Plants are attacked by a variety of herbivore feeding guilds and respond with specific responses to specific attacks, which may be localized or systemic. How a plant defends against one feeding guild may alter the plants response against a different feeding guild. A better understanding of these interactions will allow for the development of refined pest management programs. One situation in which this may occur is in interactions between chewing and piercing/sucking herbivores, such as aphids. Aphids are important crop pests primarily due to their ability to transmit viruses, the efficacy of which can be affected by plant defenses. To determine if systemic induction has an effect on aphid feeding behaviors, three soybean varieties, (Progeny 4906RR, Davis, and Lyon) were induced with either soybean looper (SBL), Chrysodeixis includes (Walker), larvae, foliar jasmonic acid, or foliar salicylic acid. Three days post induction, green peach aphid (GPA), Myzus persicae (Sulzer), apterae feeding behavior was recorded on induced and control plants using the Electrical Penetration Graph (EPG) technique. SBL feeding bioassays were used to assess the effect of previous SBL herbivory, JA or SA on SBL larval weight, and to confirm systemic induction. Both previous herbivory and JA reduced SBL larval weights when fed Progeny 4906RR tissue, while herbivory had no effect on SBL larval weights when fed Davis tissue, suggesting SBL does not induce a defensive response in Davis. SA did not induce a response in either variety. Neither herbivory nor JA had an effect on SBL larval weight in Lyon, suggesting it does not induce a defensive response.

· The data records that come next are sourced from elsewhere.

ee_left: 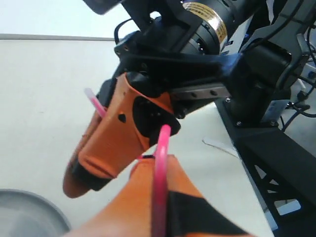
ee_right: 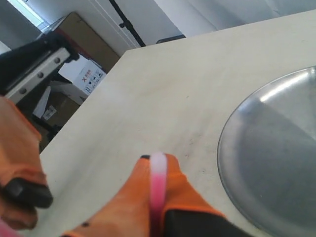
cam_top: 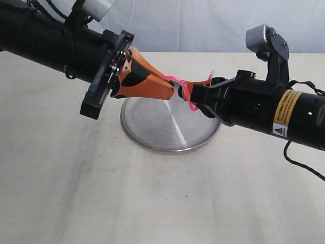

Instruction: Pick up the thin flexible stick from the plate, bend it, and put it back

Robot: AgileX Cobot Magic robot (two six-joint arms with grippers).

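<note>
The thin pink stick [cam_top: 183, 90] hangs bent in a curve above the steel plate [cam_top: 152, 129], held between both grippers. My left gripper [cam_top: 172, 87] is shut on one end of it; the left wrist view shows the stick [ee_left: 160, 182] clamped between the orange fingers, with the right gripper's orange fingers [ee_left: 106, 148] close in front. My right gripper [cam_top: 200, 86] is shut on the other end. Its whitish tip [ee_right: 158, 165] pokes out past the orange fingertips, with the plate [ee_right: 276, 168] below and to the side. The two grippers nearly meet over the plate.
The pale table [cam_top: 76, 193] spreads around the plate. Off the table edge in the wrist views stand a cardboard box [ee_right: 81, 74] and a black metal frame [ee_left: 276, 148]. A black cable [cam_top: 299, 162] trails under the right arm.
</note>
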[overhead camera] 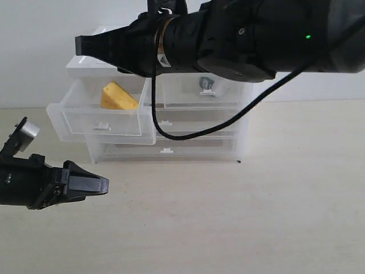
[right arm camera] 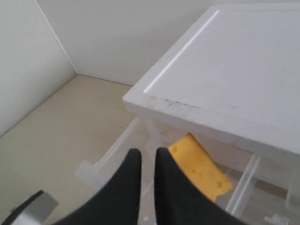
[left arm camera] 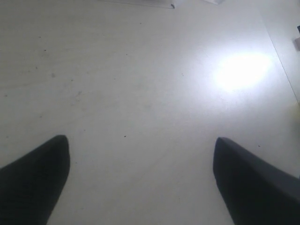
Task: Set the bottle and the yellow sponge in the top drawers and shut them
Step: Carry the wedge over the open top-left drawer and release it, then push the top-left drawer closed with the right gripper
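Observation:
The yellow sponge (overhead camera: 118, 97) (right arm camera: 201, 171) lies in the top left drawer (overhead camera: 102, 128) (right arm camera: 108, 154), which is pulled out of the white-topped chest (overhead camera: 85, 64) (right arm camera: 234, 70). The bottle (overhead camera: 206, 85) shows dimly through the front of the top right drawer (overhead camera: 188, 97), which is pushed in. My right gripper (overhead camera: 80, 45) (right arm camera: 148, 157) hovers above the open drawer's outer end, beside the sponge, shut with nothing held. My left gripper (overhead camera: 104, 184) (left arm camera: 140, 145) hangs low over the bare table in front of the chest, open and empty.
Two full-width drawers (overhead camera: 165, 123) sit below the top ones, both pushed in. A black cable (overhead camera: 171, 134) hangs from the right arm in front of the chest. White walls stand behind the chest. Bare tabletop (overhead camera: 256, 217) stretches to the right.

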You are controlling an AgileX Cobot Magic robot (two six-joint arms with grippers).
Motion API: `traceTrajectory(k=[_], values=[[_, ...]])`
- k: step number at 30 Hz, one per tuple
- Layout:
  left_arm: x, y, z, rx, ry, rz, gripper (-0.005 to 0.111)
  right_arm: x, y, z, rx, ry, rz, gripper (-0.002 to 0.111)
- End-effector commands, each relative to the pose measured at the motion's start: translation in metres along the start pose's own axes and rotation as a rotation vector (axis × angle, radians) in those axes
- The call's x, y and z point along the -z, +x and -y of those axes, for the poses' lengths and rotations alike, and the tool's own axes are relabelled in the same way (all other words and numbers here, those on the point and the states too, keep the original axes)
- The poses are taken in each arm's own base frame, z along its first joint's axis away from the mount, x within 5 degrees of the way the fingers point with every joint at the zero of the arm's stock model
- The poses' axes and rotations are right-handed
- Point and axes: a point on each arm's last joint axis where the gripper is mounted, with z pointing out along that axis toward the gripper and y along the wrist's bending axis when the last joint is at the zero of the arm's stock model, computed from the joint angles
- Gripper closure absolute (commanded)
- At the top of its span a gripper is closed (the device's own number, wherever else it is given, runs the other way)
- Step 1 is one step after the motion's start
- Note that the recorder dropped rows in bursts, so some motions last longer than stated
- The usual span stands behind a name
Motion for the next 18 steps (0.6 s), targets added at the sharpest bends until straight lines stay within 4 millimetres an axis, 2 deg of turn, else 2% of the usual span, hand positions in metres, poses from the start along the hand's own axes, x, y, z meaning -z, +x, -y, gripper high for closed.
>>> traceTrajectory(k=[1,5,6,7,9,11,13,15,18], values=[[0.002,0.000,0.002,-0.001,0.009,0.011,0.029,0.025,0.017,-0.027,0.063,-0.038,-0.053,0.108],[0.002,0.000,0.002,-0.001,0.009,0.011,0.029,0.029,0.051,-0.043,0.084,-0.082,-0.141,0.108],[0.002,0.000,0.002,-0.001,0.009,0.011,0.029,0.029,0.064,-0.043,0.106,-0.083,-0.178,0.108],[0.002,0.000,0.002,-0.001,0.009,0.011,0.029,0.028,0.070,-0.042,0.115,-0.080,-0.194,0.108],[0.002,0.001,0.002,-0.002,0.009,0.009,0.029,0.023,0.084,-0.035,0.121,-0.049,-0.240,0.108],[0.002,0.001,0.002,-0.002,0.009,0.009,0.029,0.021,0.089,-0.032,0.136,-0.032,-0.258,0.108],[0.002,0.001,0.002,-0.004,0.009,0.007,0.029,0.010,0.099,-0.023,0.149,-0.007,-0.290,0.108],[0.001,0.001,0.001,-0.003,0.009,0.005,0.029,-0.004,0.104,-0.011,0.113,0.012,-0.301,0.108],[-0.001,0.003,-0.002,0.013,0.009,-0.002,0.029,-0.021,0.102,0.011,0.076,0.064,-0.296,0.108]])
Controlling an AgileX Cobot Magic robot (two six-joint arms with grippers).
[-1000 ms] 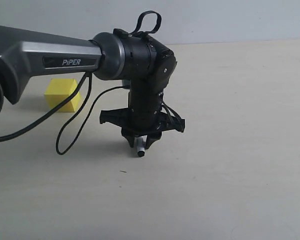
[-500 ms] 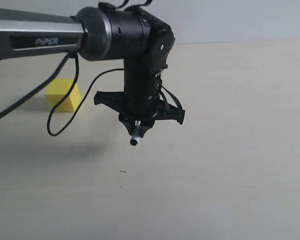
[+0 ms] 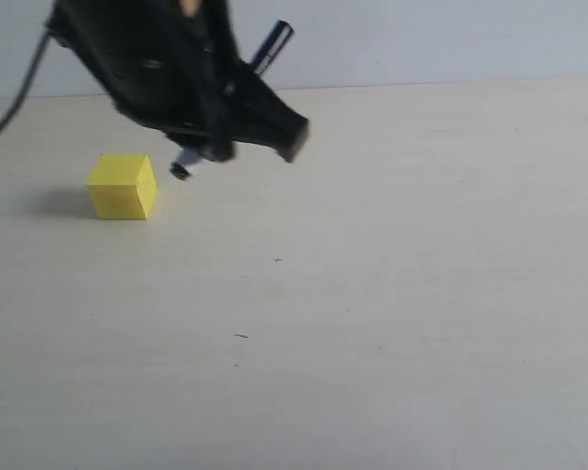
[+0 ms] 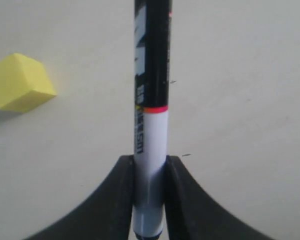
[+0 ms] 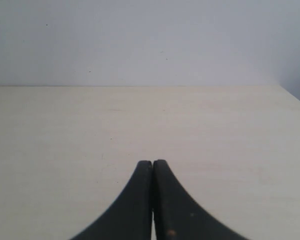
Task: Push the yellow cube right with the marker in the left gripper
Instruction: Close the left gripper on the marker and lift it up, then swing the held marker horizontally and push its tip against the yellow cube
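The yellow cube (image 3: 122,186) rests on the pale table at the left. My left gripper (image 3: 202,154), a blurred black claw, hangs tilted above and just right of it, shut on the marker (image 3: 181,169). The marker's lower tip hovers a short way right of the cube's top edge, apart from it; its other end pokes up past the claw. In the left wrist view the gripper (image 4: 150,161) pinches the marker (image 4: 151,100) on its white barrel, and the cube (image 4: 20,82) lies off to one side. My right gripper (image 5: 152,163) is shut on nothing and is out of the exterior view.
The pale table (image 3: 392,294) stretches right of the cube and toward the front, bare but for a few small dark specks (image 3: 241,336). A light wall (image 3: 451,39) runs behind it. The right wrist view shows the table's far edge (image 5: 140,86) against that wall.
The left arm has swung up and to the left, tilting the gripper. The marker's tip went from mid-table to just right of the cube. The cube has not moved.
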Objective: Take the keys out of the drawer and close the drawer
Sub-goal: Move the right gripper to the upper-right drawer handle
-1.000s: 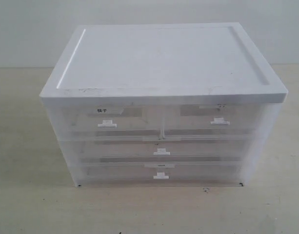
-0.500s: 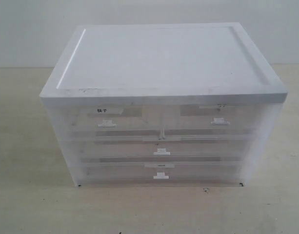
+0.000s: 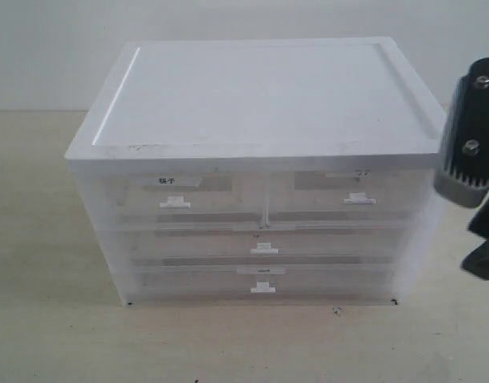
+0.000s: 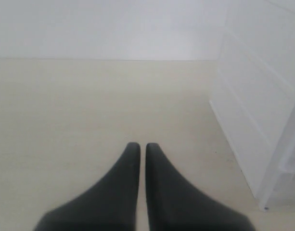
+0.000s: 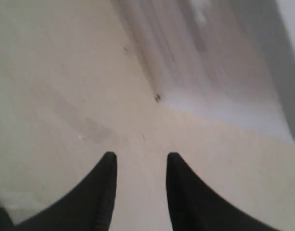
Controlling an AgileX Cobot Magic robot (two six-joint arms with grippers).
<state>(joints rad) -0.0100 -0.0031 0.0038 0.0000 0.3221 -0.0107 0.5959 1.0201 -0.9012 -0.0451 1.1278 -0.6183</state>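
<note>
R claw [image 5: 137, 159]: 2 fingers spread, nothing between, over bare worktop [image 3: 53, 335].
L claw [image 4: 138, 145]: fingers pressed together, empty, cabinet [image 3: 260, 104] off to 1 side.
R arm [image 3: 471, 159]: by cabinet's right front corner; contact unclear.
Drawer [image 3: 348, 187]: top row, right half, white tab [image 3: 360, 199], pushed in flush.
Keys: not discernible through translucent front.

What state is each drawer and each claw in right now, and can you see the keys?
Top right drawer: closed.
Top left drawer: closed.
Middle drawer: closed.
Bottom drawer: closed.
Left claw: shut, holding nothing.
Right claw: open, holding nothing.
Keys: not visible in any view.
</note>
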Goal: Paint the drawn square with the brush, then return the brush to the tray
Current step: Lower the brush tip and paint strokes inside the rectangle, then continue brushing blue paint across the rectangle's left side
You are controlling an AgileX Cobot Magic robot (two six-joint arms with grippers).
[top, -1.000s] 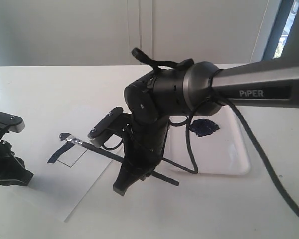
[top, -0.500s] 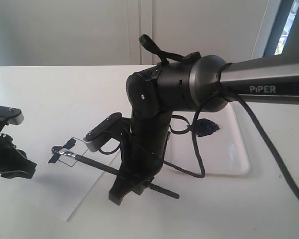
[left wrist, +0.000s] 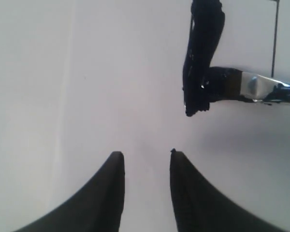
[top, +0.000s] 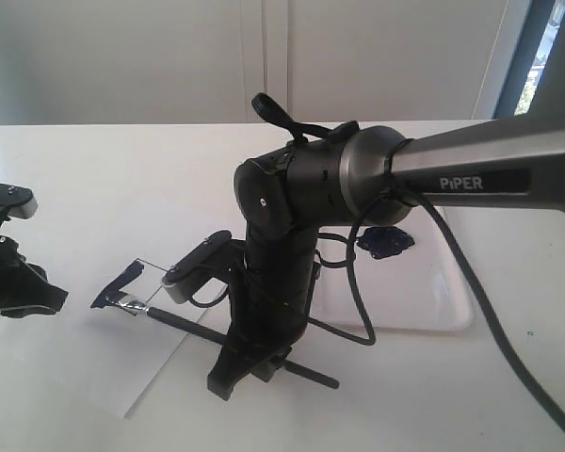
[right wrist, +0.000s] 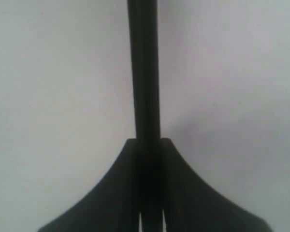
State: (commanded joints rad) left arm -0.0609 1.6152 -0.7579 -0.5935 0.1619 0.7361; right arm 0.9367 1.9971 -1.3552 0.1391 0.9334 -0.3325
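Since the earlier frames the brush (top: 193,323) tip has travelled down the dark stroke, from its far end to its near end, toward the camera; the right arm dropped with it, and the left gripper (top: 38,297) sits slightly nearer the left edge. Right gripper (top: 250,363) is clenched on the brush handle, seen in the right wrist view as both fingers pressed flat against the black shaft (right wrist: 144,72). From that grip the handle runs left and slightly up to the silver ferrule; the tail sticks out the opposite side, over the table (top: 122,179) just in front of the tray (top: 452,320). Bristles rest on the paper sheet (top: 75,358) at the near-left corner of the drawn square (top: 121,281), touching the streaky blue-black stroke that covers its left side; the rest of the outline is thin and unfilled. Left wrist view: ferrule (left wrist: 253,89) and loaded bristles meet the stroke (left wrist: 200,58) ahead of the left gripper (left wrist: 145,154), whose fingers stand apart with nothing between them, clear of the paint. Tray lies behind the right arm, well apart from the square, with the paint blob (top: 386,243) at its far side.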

However, SA increased SBL larval weights. SBL herbivory decreased several behaviors associated with nonpersistant virus transmission in both Progeny and Davis, but had no effect on aphid feeding behavior in Lyon. Jasmonic acid induction increased several behaviors associated with nonpersistant virus transmission in both Progeny and Davis. Exogenous SA application also increased behaviors associated with nonpersistant virus transmission in all three varieties. These results suggest that inducing host plant resistance using exogenous JA application may have positive effects by reducing herbivore performance. However, both JA and SA may potentially have negative impacts by increasing nonpersistant virus transmission.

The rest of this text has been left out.